MERANTI -- Upaya pencegahan kebakaran hutan dan lahan (karhutla) terus dilakukan aparat kewilayahan di Kabupaten Kepulauan Meranti. Pada Rabu (3/6), Babinsa Koramil 02/Tebing Tinggi, Kopda Andri Winaryo, bersama masyarakat melaksanakan patroli karhutla di Desa Sendaur, Kecamatan Rangsang Pesisir.
Patroli menyasar sejumlah area yang berpotensi mengalami kebakaran, terutama lahan-lahan yang rentan saat musim kemarau. Selain memantau kondisi wilayah, petugas juga memberikan edukasi kepada warga terkait bahaya membuka lahan dengan cara dibakar.
"Kami mengimbau masyarakat agar tidak membuka lahan dengan cara membakar karena berisiko menimbulkan kebakaran yang sulit dikendalikan serta dapat merugikan lingkungan dan masyarakat," kata Kopda Andri Winaryo.

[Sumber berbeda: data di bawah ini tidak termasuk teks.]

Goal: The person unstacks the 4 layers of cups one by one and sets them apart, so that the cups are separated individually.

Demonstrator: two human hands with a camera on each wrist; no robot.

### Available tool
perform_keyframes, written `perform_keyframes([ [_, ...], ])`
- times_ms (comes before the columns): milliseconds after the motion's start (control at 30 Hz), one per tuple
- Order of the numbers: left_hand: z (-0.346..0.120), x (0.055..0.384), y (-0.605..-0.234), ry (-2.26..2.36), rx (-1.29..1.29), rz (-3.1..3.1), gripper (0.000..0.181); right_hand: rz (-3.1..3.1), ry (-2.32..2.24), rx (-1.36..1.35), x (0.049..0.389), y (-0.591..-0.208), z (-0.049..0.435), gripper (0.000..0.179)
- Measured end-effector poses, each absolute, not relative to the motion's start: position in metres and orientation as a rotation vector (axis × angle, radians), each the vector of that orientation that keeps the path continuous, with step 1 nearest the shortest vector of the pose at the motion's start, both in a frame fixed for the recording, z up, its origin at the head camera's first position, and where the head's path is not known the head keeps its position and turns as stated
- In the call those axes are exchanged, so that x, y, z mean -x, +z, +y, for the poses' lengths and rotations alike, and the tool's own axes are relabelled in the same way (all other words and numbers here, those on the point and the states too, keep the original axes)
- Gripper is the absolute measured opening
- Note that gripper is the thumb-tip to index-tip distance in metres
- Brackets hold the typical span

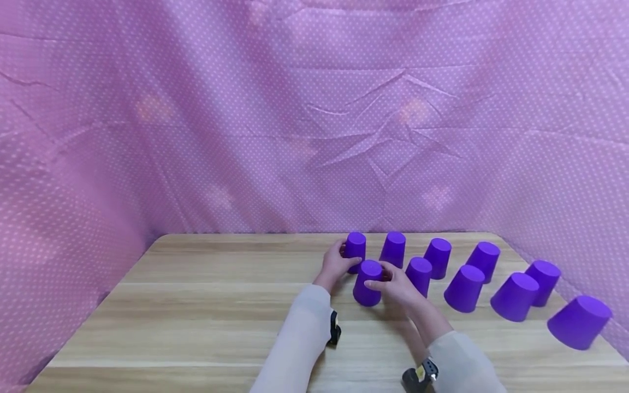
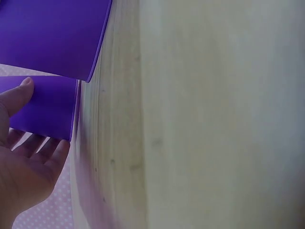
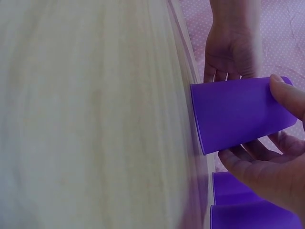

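Observation:
Two rows of purple cups stand upside down on the wooden table. My left hand point(image 1: 336, 266) grips the leftmost back-row cup point(image 1: 355, 246), thumb on its near side and fingers round its left. In the left wrist view that cup point(image 2: 50, 105) sits between thumb and fingers, its rim at the table. My right hand point(image 1: 399, 286) holds the leftmost front-row cup point(image 1: 366, 290) from its right side. The right wrist view shows this cup point(image 3: 238, 114) with the thumb across one side and fingers along the other; the left hand point(image 3: 233, 55) is partly hidden behind it.
Close to my right hand stand another front-row cup point(image 1: 419, 275) and a back-row cup point(image 1: 393, 250). Several more cups extend right, ending with one cup point(image 1: 580, 323) near the table's right edge. A pink dotted cloth point(image 1: 314, 180) hangs behind the table point(image 1: 196, 305) and along its sides.

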State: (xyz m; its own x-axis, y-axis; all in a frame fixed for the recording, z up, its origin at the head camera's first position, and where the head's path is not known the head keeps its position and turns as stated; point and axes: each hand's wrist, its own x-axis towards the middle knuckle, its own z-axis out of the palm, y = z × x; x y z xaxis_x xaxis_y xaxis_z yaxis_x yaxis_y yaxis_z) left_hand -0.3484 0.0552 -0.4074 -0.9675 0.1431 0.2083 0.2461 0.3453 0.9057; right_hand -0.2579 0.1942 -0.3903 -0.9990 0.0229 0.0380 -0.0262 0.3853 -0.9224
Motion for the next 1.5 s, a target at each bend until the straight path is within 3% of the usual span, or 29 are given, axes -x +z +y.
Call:
perform_keyframes([
  [1233,0.057,0.339,-0.413,-1.815,0.346,-2.479,0.057,-2.567,1.706,-0.021,0.254,-0.391,0.194,0.058],
  [1500,0.052,0.337,-0.412,-1.797,0.370,-2.495,0.068,-2.530,1.765,-0.034,0.254,-0.390,0.197,0.056],
])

Menurut dia, patroli karhutla dilakukan secara rutin dan berkelanjutan sebagai langkah antisipasi dini untuk mencegah munculnya titik api di wilayah binaan Koramil 02/Tebing Tinggi.
Kegiatan tersebut juga menjadi sarana memperkuat kesadaran masyarakat akan pentingnya menjaga lingkungan dan mencegah terjadinya kebakaran hutan maupun lahan.
Dari hasil patroli yang dilakukan, petugas tidak menemukan adanya kebakaran hutan dan lahan maupun titik api di wilayah Desa Sendaur.
Patroli berlangsung aman dan lancar hingga selesai. Aparat berharap sinergi antara TNI dan masyarakat dapat terus terjaga sehingga potensi karhutla di wilayah Kepulauan Meranti dapat dicegah sejak dini.